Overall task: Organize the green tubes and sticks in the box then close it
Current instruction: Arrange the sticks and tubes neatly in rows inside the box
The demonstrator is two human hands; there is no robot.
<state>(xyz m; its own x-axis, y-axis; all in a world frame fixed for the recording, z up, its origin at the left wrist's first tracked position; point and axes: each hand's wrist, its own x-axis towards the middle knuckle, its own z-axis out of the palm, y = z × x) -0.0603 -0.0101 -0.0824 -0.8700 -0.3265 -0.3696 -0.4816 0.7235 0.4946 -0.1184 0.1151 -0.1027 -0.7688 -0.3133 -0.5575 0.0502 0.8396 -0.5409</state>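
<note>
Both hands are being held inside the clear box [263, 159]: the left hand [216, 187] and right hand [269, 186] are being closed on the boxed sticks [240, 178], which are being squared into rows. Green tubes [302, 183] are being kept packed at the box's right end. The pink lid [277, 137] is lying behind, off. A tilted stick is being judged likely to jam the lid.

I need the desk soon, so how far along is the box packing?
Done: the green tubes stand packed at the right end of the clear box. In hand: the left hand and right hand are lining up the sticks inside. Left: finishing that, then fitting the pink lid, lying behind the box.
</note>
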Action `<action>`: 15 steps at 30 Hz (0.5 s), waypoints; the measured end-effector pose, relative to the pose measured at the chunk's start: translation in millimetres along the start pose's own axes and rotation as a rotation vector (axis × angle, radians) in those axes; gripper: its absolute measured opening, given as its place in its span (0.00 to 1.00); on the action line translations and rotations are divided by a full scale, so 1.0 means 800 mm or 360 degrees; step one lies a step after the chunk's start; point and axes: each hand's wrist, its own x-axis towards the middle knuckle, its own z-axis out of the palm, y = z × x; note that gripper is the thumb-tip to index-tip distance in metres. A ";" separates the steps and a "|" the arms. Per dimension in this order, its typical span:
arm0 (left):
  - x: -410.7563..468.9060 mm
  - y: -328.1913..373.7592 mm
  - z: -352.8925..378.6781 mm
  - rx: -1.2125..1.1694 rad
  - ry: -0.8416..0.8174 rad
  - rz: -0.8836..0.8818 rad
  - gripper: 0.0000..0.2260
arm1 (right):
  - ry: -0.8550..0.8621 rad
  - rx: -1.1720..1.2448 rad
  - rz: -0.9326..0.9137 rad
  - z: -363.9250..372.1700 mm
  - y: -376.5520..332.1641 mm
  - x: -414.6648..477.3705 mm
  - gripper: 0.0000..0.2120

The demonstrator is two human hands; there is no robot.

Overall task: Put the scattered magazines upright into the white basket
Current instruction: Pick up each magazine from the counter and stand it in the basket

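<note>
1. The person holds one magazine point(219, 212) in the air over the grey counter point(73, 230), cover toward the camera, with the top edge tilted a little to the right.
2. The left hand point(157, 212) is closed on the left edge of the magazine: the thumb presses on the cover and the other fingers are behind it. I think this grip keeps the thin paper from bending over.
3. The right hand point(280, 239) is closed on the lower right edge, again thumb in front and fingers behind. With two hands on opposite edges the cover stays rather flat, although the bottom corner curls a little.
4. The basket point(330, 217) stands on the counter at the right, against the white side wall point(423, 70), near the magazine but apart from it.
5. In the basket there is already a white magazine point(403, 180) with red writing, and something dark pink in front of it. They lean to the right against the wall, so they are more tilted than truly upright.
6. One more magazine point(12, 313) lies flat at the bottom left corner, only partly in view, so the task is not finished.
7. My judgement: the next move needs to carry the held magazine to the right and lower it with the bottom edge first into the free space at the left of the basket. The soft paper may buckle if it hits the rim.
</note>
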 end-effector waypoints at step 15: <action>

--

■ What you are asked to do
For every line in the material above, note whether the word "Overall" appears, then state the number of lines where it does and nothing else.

■ Solved problem
2